- Origin: Los Angeles, California, U.S.
- Genres: Power pop, alternative rock
- Years active: 1999–2001
- Label: Beyond Music
- Spinoffs: AM Radio
- Spinoff of: Tsar Avant Garde Lunchbox Ridel High
- Past members: Kevin Ridel Steve Coulter Steve LeRoy Matt Fuller

= Peel (California band) =

Peel was an American rock band formed by musician Kevin Ridel in 1999 following the breakup of Ridel High. Ridel recruited Steve LeRoy of Ridel High on guitar, Matt Fuller later replaced Steve LeRoy on guitar and finally Joe Higgins (AM Radio) on drums.

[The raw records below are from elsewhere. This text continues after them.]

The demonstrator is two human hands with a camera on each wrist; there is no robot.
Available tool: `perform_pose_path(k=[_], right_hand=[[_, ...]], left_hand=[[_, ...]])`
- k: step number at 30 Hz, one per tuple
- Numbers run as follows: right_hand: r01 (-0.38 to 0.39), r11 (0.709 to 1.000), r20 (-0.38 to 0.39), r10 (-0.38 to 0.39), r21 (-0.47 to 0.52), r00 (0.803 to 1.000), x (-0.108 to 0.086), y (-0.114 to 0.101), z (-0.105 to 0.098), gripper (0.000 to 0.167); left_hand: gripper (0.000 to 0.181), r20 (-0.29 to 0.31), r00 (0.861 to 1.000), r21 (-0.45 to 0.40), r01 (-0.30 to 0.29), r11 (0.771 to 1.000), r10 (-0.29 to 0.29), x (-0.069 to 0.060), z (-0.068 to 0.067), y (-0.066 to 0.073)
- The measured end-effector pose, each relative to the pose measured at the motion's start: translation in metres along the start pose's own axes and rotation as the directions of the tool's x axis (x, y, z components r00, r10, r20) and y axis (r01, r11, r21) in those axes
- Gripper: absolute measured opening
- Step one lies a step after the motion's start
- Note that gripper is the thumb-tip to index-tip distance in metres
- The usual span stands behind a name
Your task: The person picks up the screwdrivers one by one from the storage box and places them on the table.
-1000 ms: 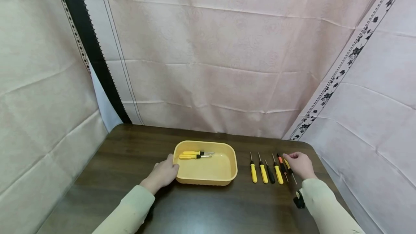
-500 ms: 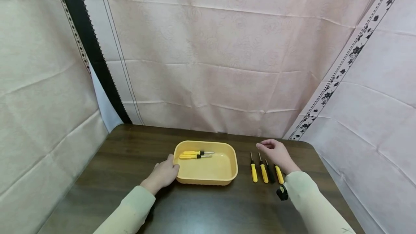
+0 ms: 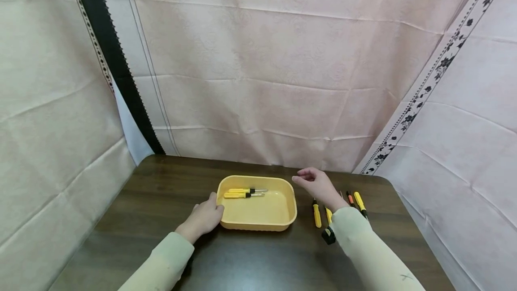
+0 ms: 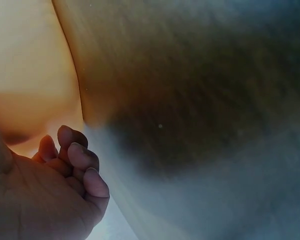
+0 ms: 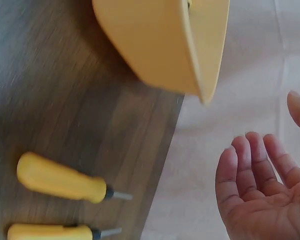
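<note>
Your left hand (image 3: 202, 215) grips yellow tray (image 3: 262, 213) at left wall, fingers curled. Two yellow-handled screwdrivers (image 3: 237, 195) inside, toward far left, just right of that hand. Your right hand (image 3: 320, 188) holds nothing, fingers loosely bent, thumb apart; hangs just right of tray's far right corner. More screwdrivers (image 3: 317, 215) on dark table (image 3: 169, 192), nearer and rightward, partly hidden by right sleeve (image 3: 365, 244).

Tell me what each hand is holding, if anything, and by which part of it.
The left hand holds the yellow tray by its left end, at the wall. The right hand holds nothing.
</note>
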State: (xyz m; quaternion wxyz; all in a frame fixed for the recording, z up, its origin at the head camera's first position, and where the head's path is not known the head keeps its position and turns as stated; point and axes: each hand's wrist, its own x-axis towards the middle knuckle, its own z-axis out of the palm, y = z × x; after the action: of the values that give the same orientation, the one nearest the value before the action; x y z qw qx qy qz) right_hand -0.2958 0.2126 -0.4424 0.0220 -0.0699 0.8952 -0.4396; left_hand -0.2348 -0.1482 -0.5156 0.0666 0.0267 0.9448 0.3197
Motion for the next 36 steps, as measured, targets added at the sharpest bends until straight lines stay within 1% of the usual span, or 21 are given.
perform_pose_path(k=[3, 8, 12, 15, 19, 24, 29, 33, 36], right_hand=[[0.012, 1.000, 0.014, -0.012, 0.001, 1.000, 0.004, -0.003, 0.013, 0.051], [0.053, 0.999, 0.043, -0.053, 0.000, 0.998, 0.007, -0.011, 0.036, 0.039], [0.105, 0.994, 0.073, -0.105, 0.010, 0.992, 0.010, -0.017, 0.053, 0.036], [0.123, 0.992, 0.107, -0.124, 0.016, 0.987, 0.011, -0.019, 0.064, 0.035], [0.136, 0.991, 0.155, -0.135, 0.009, 0.979, 0.011, -0.021, 0.073, 0.038], [0.134, 0.991, 0.188, -0.132, 0.002, 0.973, 0.011, -0.019, 0.080, 0.046], [0.110, 0.994, 0.217, -0.104, -0.015, 0.971, 0.009, -0.022, 0.085, 0.046], [0.122, 0.992, 0.245, -0.110, -0.037, 0.963, 0.008, -0.027, 0.092, 0.044], [0.126, 0.991, 0.272, -0.108, -0.048, 0.956, 0.010, -0.030, 0.099, 0.044]], left_hand=[[0.055, -0.003, 1.000, -0.005, -0.006, 1.000, 0.006, -0.001, 0.000, 0.001], [0.053, -0.006, 1.000, -0.001, -0.011, 1.000, 0.011, 0.000, -0.001, 0.000], [0.051, -0.006, 1.000, -0.006, -0.013, 1.000, 0.013, 0.001, -0.001, -0.001], [0.052, -0.005, 1.000, -0.003, -0.014, 1.000, 0.013, 0.003, 0.001, -0.002], [0.053, -0.006, 1.000, 0.010, -0.012, 1.000, 0.012, 0.003, 0.002, -0.003], [0.049, -0.006, 1.000, 0.023, -0.022, 0.999, 0.022, 0.003, 0.003, 0.000], [0.049, 0.001, 1.000, 0.024, -0.021, 0.999, 0.021, 0.002, 0.006, 0.002], [0.050, 0.000, 1.000, 0.018, -0.011, 1.000, 0.011, 0.002, 0.007, 0.003], [0.049, -0.002, 1.000, 0.020, -0.015, 1.000, 0.015, 0.002, 0.008, 0.003]])
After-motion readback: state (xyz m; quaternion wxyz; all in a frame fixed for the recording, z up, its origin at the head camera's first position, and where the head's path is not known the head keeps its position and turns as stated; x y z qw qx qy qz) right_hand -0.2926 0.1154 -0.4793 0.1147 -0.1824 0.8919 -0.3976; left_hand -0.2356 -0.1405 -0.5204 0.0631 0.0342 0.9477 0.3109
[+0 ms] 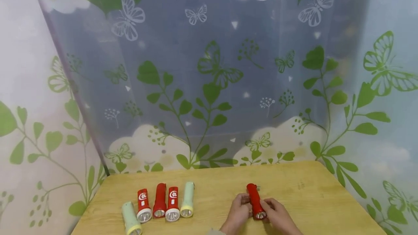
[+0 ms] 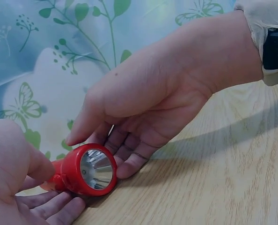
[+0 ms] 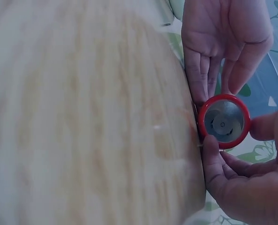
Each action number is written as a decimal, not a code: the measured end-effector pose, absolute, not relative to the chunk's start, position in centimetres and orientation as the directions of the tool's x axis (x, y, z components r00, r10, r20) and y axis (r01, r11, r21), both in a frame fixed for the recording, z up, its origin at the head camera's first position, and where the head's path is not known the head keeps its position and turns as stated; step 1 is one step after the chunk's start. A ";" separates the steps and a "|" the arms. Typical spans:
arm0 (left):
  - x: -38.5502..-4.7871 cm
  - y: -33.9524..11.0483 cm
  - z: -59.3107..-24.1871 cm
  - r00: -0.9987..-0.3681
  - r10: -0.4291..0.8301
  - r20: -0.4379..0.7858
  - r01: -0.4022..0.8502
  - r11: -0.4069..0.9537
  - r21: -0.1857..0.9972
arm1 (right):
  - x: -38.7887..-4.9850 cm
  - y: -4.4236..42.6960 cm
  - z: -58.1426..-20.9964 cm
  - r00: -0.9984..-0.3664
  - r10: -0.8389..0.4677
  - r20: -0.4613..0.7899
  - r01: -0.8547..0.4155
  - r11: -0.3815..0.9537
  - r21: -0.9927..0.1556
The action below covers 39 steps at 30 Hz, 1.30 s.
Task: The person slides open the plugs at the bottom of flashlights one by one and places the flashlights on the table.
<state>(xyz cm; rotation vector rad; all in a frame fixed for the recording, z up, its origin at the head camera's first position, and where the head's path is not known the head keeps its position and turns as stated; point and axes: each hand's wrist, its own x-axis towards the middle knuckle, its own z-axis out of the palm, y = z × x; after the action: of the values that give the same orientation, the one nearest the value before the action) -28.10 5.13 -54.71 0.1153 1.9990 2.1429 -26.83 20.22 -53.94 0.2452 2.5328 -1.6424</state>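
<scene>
A red flashlight (image 1: 256, 200) lies on the right part of the table, its lens toward the person. My left hand (image 1: 238, 213) grips its left side, and my right hand (image 1: 278, 217) holds the right side near the lens. In the left wrist view, the left hand (image 2: 15, 173) has its thumb against the red body (image 2: 73, 173) with fingers below, while the right hand (image 2: 153, 89) curls around from the other side. The right wrist view shows the lens end (image 3: 224, 121) between the right hand (image 3: 251, 187) and the left hand (image 3: 228, 37).
At the table's left stand out several flashlights: pale green (image 1: 131, 217), red and white (image 1: 143, 204), red (image 1: 160, 200), another red and white (image 1: 173, 202), and another pale green (image 1: 188, 198). Behind the wooden table (image 1: 215, 188) hangs a patterned curtain (image 1: 183, 64).
</scene>
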 end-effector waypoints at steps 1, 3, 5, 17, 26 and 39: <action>-28.0 5.1 -54.8 -0.975 0.209 -0.082 -0.095 -0.055 0.994 | -26.8 20.2 -54.0 -0.979 0.076 -0.191 0.205 0.398 -0.894; -28.0 5.2 -54.9 -0.972 0.218 -0.087 -0.103 -0.063 0.993 | -26.7 20.3 -54.1 -0.976 0.078 -0.205 0.219 0.395 -0.892; -27.9 5.3 -54.9 -0.972 0.223 -0.077 -0.095 -0.071 0.993 | -26.7 20.3 -54.0 -0.976 0.077 -0.203 0.217 0.384 -0.897; -27.6 5.3 -54.1 -0.973 0.210 -0.100 -0.095 0.032 0.995 | -26.6 20.4 -53.7 -0.968 0.093 -0.234 0.252 0.356 -0.900; -27.2 5.2 -54.2 -0.974 0.212 -0.083 -0.065 0.090 0.994 | -26.3 20.6 -53.5 -0.960 0.132 -0.246 0.276 0.318 -0.907; -27.0 4.5 -53.3 -0.983 0.184 -0.022 0.017 0.209 0.978 | -26.1 21.0 -52.8 -0.961 0.126 -0.245 0.274 0.351 -0.895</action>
<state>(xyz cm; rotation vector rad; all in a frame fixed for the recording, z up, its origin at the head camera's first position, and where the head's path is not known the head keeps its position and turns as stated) -26.99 4.52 -53.33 0.1963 2.3349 1.8860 -26.07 20.99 -52.83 0.3678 2.4700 -1.6774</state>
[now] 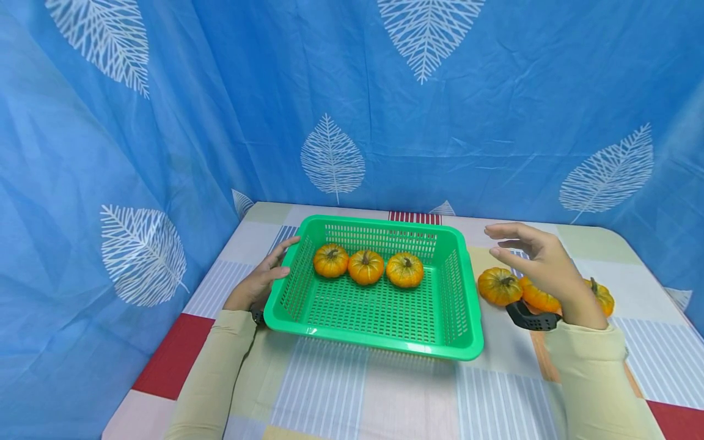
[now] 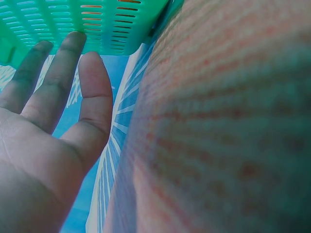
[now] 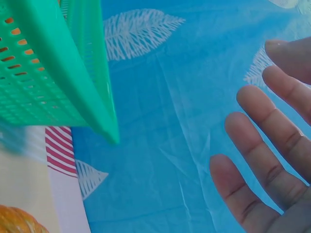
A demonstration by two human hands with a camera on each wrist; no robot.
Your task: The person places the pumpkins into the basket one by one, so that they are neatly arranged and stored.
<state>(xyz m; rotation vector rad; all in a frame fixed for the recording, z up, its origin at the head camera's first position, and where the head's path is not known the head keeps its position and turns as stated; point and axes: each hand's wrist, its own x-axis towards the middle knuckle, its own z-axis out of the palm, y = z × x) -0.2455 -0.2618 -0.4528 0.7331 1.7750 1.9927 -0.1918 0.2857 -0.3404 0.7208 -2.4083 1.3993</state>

Peel recorded and released one album titled Blindside produced by Face to Face singer Trever Keith, track 6 on the album "Facelift" was previously released as a Ridel High song on the 2000 compilation CD Happy Meals 2 Blindside was recorded in tribute Kevin's dad, Gerald “Jerry” Ridel.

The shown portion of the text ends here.